* [BRIEF] Copy exactly the stretch of data below from the line with "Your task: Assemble" through the line with "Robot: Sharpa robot", including both of those lines.

* [RECORDS SUPPLIED]

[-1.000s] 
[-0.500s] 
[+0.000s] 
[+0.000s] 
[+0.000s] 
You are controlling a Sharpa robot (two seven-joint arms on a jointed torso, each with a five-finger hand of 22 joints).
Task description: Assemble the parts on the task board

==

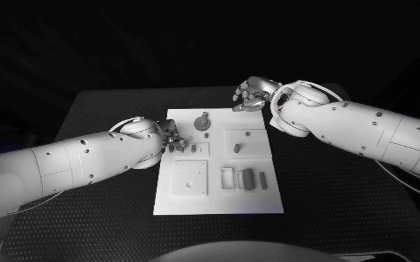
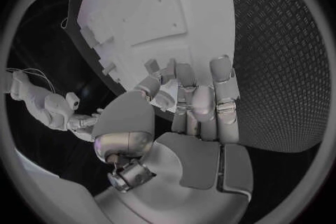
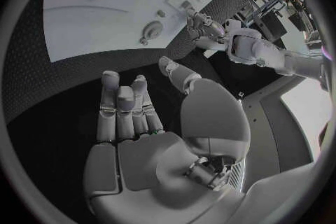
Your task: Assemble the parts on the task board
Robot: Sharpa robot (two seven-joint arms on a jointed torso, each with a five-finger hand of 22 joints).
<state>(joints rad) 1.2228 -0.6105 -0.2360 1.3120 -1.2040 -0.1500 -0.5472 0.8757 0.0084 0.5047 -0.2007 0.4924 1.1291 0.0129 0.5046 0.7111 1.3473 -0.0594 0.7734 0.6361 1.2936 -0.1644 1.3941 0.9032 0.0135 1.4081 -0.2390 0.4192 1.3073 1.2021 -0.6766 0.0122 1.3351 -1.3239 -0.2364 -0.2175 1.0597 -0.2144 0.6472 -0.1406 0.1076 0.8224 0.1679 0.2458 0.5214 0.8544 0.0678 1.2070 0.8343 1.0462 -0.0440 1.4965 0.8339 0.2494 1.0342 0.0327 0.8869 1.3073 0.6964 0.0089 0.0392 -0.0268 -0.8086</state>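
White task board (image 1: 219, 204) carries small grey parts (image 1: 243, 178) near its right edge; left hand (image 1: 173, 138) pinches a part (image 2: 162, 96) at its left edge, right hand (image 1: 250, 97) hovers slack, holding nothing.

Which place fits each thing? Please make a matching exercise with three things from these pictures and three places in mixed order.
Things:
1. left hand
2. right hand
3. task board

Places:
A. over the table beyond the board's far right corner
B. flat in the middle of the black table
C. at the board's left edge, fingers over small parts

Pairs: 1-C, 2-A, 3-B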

* [TASK ANSWER]
Your task: Assemble the parts on the task board
Robot: Sharpa robot (two seven-joint arms on a jointed torso, each with a five-finger hand of 22 joints).

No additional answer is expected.